#### WORK TO COMPLETE:
Set the data below down again, exactly, with every picture left out.

[[ COLLECTED DATA open ]]

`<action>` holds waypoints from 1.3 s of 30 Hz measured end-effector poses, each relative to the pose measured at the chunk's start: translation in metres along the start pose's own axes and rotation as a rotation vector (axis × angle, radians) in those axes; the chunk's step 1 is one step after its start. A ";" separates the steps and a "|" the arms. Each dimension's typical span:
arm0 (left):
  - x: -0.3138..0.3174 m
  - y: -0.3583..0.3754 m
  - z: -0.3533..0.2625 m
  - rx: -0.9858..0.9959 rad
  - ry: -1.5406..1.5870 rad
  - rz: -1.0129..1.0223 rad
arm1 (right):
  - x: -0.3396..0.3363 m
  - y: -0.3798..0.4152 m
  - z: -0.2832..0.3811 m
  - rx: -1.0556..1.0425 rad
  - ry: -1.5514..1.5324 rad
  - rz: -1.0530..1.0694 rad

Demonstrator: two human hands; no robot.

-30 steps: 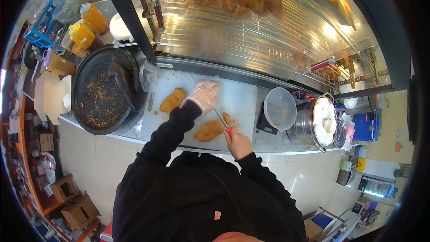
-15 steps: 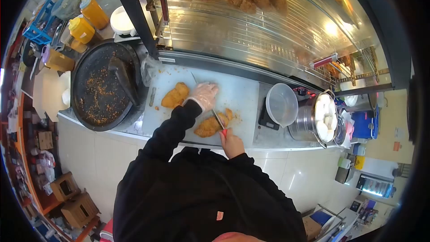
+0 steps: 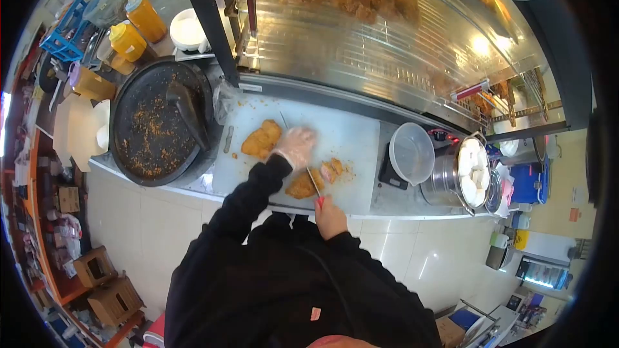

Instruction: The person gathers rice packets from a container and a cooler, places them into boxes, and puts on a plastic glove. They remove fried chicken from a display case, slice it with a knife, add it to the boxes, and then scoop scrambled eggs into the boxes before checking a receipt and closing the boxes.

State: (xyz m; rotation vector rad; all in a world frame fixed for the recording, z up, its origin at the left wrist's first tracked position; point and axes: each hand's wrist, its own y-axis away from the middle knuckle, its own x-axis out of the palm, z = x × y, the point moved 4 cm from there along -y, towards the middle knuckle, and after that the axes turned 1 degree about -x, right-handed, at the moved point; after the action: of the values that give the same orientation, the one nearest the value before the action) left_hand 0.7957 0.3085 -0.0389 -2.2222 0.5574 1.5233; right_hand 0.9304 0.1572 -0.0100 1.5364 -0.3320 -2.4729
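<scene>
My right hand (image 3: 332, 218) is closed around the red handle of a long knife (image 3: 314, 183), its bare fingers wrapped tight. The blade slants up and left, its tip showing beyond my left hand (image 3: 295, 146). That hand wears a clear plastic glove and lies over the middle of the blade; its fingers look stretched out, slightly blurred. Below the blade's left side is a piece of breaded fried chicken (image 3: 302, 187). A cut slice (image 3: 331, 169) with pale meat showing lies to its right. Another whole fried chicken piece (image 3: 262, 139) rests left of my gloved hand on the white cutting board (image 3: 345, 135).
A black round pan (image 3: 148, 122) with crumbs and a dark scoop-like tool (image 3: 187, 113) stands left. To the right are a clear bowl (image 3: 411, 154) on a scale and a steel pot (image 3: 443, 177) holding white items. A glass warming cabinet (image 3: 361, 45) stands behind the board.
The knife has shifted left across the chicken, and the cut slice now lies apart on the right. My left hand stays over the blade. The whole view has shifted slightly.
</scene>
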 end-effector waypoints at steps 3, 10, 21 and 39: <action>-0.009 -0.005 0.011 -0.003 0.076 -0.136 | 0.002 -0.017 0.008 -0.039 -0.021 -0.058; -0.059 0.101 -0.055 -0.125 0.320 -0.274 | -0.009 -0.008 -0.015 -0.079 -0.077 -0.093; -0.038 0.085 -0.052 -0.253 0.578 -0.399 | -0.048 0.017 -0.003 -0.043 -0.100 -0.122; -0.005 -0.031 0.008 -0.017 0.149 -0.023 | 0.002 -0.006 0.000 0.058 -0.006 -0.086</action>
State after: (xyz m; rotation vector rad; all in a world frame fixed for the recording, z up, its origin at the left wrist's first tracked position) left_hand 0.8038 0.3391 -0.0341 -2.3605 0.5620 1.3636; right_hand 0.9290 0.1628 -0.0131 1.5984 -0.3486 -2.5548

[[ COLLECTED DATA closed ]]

#### SOLUTION TO THIS EXERCISE:
`<action>` holds waypoints from 1.3 s of 30 Hz measured end-effector poses, each relative to the pose measured at the chunk's start: translation in metres along the start pose's own axes and rotation as a rotation vector (axis × angle, radians) in those axes; the chunk's step 1 is one step after its start. A ";" separates the steps and a "|" the arms. Each dimension's typical span:
arm0 (left):
  - x: -0.3138..0.3174 m
  - y: -0.3583..0.3754 m
  - z: -0.3533..0.2625 m
  - rx: -0.9858..0.9959 rad
  - ry: -1.5406..1.5870 rad
  - rz: -1.0129..1.0223 rad
arm1 (right):
  - x: -0.3396..0.3363 m
  - y: -0.3798..0.4152 m
  - z: -0.2832..0.3811 m
  - rx: -1.0556..1.0425 rad
  - ry: -1.5514..1.5324 rad
  - rz: -1.0530..1.0694 rad

Demonstrator: two human hands; no robot.

-30 steps: 
-15 steps: 
+0 steps: 

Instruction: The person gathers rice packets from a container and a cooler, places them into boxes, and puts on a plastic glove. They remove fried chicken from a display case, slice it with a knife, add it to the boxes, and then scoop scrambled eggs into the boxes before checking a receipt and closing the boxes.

State: (xyz m; rotation vector rad; all in a world frame fixed for the recording, z up, its origin at the left wrist's first tracked position; point and axes: each hand's wrist, its own y-axis away from the middle knuckle, its own x-axis out of the palm, z = x × y, the point moved 4 cm from there along -y, towards the middle knuckle, and after that the axes turned 1 degree about -x, right-handed, at the moved point; after the action: of the values that give the same orientation, the one nearest the value before the action) left_hand 0.7957 0.3085 -0.0389 -2.2222 0.5574 1.5233; right_hand 0.9304 0.1572 -0.0100 1.5364 -0.3320 -2.4729
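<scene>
My right hand (image 3: 332, 218) is closed around the red handle of a long knife (image 3: 314, 183), its bare fingers wrapped tight. The blade slants up and left, its tip showing beyond my left hand (image 3: 295, 146). That hand wears a clear plastic glove and lies over the middle of the blade; its fingers look stretched out, slightly blurred. Below the blade's left side is a piece of breaded fried chicken (image 3: 302, 187). A cut slice (image 3: 331, 169) with pale meat showing lies to its right. Another whole fried chicken piece (image 3: 262, 139) rests left of my gloved hand on the white cutting board (image 3: 345, 135).
A black round pan (image 3: 148, 122) with crumbs and a dark scoop-like tool (image 3: 187, 113) stands left. To the right are a clear bowl (image 3: 411, 154) on a scale and a steel pot (image 3: 443, 177) holding white items. A glass warming cabinet (image 3: 361, 45) stands behind the board.
The knife has shifted left across the chicken, and the cut slice now lies apart on the right. My left hand stays over the blade. The whole view has shifted slightly.
</scene>
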 end-effector waypoints at steps 3, 10, 21 and 39: <action>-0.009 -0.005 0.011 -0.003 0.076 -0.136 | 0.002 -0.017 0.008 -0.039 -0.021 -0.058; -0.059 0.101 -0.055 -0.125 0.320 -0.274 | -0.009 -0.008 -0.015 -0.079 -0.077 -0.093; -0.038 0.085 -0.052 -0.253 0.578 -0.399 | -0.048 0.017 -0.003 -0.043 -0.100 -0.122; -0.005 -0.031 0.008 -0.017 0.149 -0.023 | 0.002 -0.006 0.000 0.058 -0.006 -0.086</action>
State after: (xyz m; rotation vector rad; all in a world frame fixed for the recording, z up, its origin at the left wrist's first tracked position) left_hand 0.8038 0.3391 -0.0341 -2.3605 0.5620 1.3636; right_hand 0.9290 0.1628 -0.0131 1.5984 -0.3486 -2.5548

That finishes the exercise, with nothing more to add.